Purpose and scope
The purpose of this best practice guideline (BPG) is to present evidence-based recommendations for nurses and the interprofessional team across all care settings to enhance the quality of their practices to support the reduced incidence of perinatal depression through the implementation of five components of care: routine screening, assessment, prevention, coordinated interventions, and evaluation.
The scope of this BPG recognizes perinatal depression as the most commonly occurring mood disorder during pregnancy and postpartum . Furthermore, while recognition is given to the impact that perinatal depression can have on partners, infants, other children, and families (as defined by the person), the scope of this BPG is limited to the person at risk for or experiencing perinatal depression.
Registered Nurses’ Association of Ontario. Assessment and Interventions for Perinatal Depression. 2nd ed. Toronto (ON): Registered Nurses’ Association of Ontario; 2018.
Do you want to learn about and implement the most- up-to-date evidence-based recommendations on this topic with your colleagues? Download and share the full best practice guideline (BPG), Assessment and Interventions for Perinatal Depression.
See below for a snapshot of the recommendations from this BPG. We strongly suggest you review the full BPG before implementing the recommendations and good practice statements.
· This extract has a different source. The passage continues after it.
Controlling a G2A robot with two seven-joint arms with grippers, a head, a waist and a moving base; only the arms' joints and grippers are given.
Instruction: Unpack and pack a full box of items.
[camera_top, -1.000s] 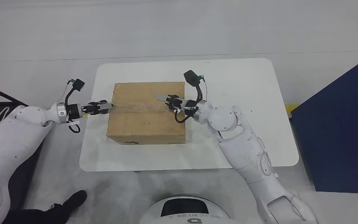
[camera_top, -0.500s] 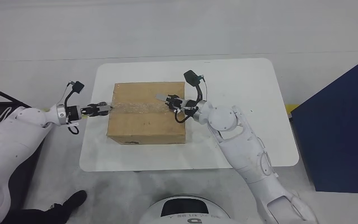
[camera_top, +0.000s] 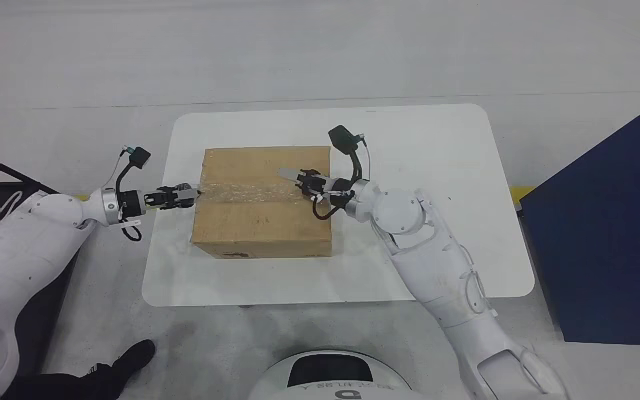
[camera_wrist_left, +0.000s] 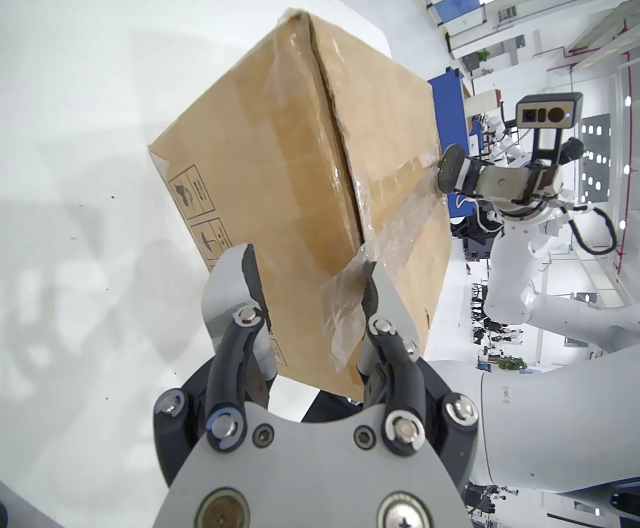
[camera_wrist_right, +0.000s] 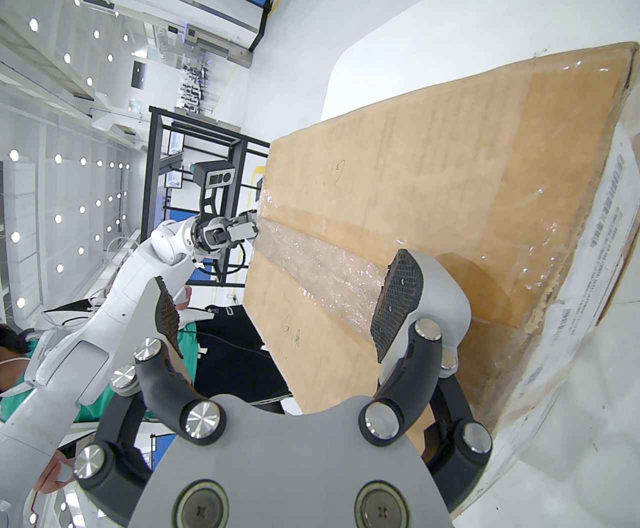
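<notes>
Left fingers (camera_wrist_left: 252, 282): spread, empty, at box (camera_top: 265, 215) left end, loose tape (camera_wrist_left: 345, 320) flap at one fingertip.
Box: sealed, mid-table (camera_top: 430, 200), tape seam running left-right.
Right fingers (camera_wrist_right: 400, 300): spread, empty, over seam's right end.
Relation: flap just ahead of left gripper (camera_top: 188, 196), the nearer arm.
Change: left gripper drawn slightly off box; right gripper (camera_top: 300, 180) unmoved.

So the brown cardboard box (camera_top: 265, 200) is sitting flat on the white table (camera_top: 430, 200), a bit left of centre, top flaps closed. Clear packing tape (camera_top: 250, 193) runs along the middle seam, all wrinkly. Its end on the box's left face hangs loose and crumpled.
</notes>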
The BPG also includes further resources to support implementation and evaluation.
Recommendation 1.1: Routinely screen for risk of perinatal depression, using a valid tool, as part of prenatal and postpartum care.
Recommendation 1.2: Conduct or facilitate access to a comprehensive perinatal depression assessment with persons who screen positive for perinatal depression.
Recommendation 2.1: Collaborate with the person to develop a comprehensive person-centred plan of care, including goals, for those with a positive screen or assessment for perinatal depression.
Recommendation 2.2: Implement prevention or early intervention strategies for perinatal depression symptoms to reduce the risk of illness progression.
Recommendation 2.3: Promote self-care strategies for persons at risk for or experiencing perinatal depression including:
- Time for self;
- Relaxation; and
Recommendation 2.4: Encourage persons with perinatal depression symptoms to seek support from their partner, family members, social networks and peers, where applicable.
Recommendation 2.5: Provide or facilitate access to psychoeducational interventions to persons at risk for or experiencing perinatal depression.
Recommendation 2.6: Provide or facilitate access to professionally-led psychosocial interventions, including non-directive counselling, for persons with perinatal depression.
Recommendation 2.7: Provide or facilitate access to psychotherapies, such as cognitive behavioural therapy or interpersonal therapy, for perinatal depression.
Recommendation 2.8: Support informed decision-making and advocate for access to pharmacological interventions for perinatal depression, as appropriate.
Recommendation 2.9: Facilitate informed decision-making regarding the use of complementary and alternative medicine therapies for perinatal depression.
Recommendation 2.10: Evaluate and revise a plan of care for perinatal depression, in collaboration with the person, until goals are met. Include the person’s partner, family, and support network, where applicable.
Recommendation 3.1: Develop educational programs on perinatal depression care incorporating both theory and clinical practice into undergraduate nursing and other allied health professional pre-licensure curricula.
Recommendation 3.2: Participate in ongoing professional development to enhance knowledge and skills in mental health services and supports for perinatal depression.
Recommendation 3.3: Perform regular self-reflection on attitudes and beliefs regarding perinatal depression.
Recommendation 4.1: Implement comprehensive and coordinated mental health services and supports for perinatal depression across communities to support care strategies provided by nurses and the interprofessional team.
Disclaimer: These guidelines are not binding for nurses, other health providers or the organizations that employ them. The use of these guidelines should be flexible and based on individual needs and local circumstances. They constitute neither a liability nor discharge from liability. While every effort has been made to ensure the accuracy of the contents at the time of publication, neither the authors nor the Registered Nurses’ Association of Ontario (RNAO) gives any guarantee as to the accuracy of the information contained in them or accepts any liability with respect to loss, damage, injury or expense arising from any such errors or omission in the contents of this work.